A November election would encounter problems with the electoral register, as already highlighted in the news. In addition, I and others like me would resent the imposition of yet another election (we have, after all, already had one this year), particularly in the dark and cold season when turning out to vote will be more unpleasant and inconvenient.
While elections are necessary for holding politicians accountable, they should not be called too often. They interfere with the smooth running of the country and encourage short-term policies. I would like to see a return to five-year terms in general, and an end to this idea that a general election cures all the country’s ills.

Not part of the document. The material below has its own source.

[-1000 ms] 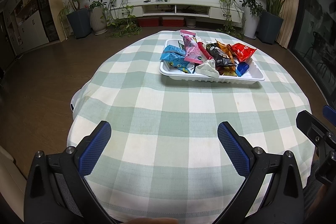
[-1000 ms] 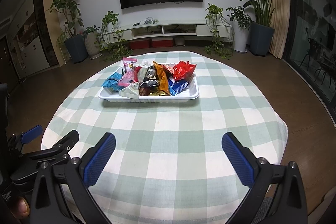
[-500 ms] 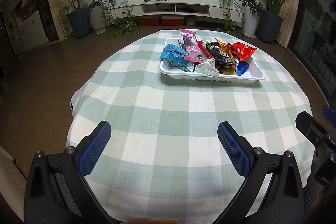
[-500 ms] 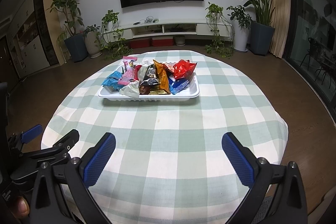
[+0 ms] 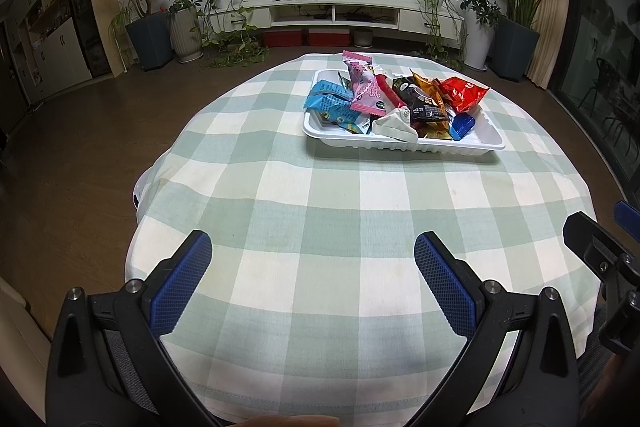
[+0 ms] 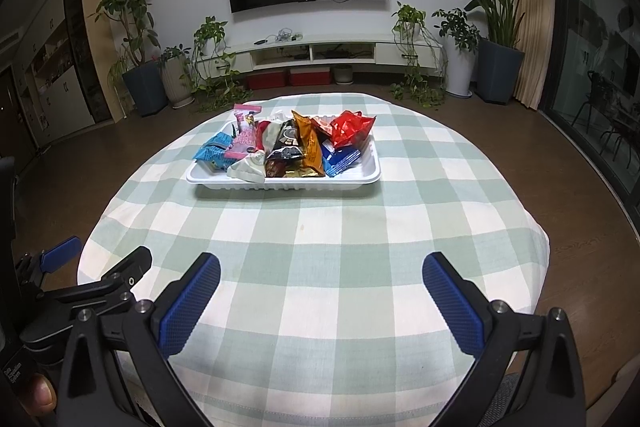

Moreover, the rationale behind calling an election in this case (that we should ensure that the prime minister has a mandate) is flawed. No prime minister in this country is ever elected. Instead, we elect our local MPs as representatives, who choose our prime minister for us. Even were a general election to be called, this is all that would happen, and it would be no less and no more a mandate than you already have. I feel that our representative system has already been undermined too much over the past few years; please do not undermine it further by succumbing to the demands of people who would have us degenerate into a presidential system with little or no local accountability.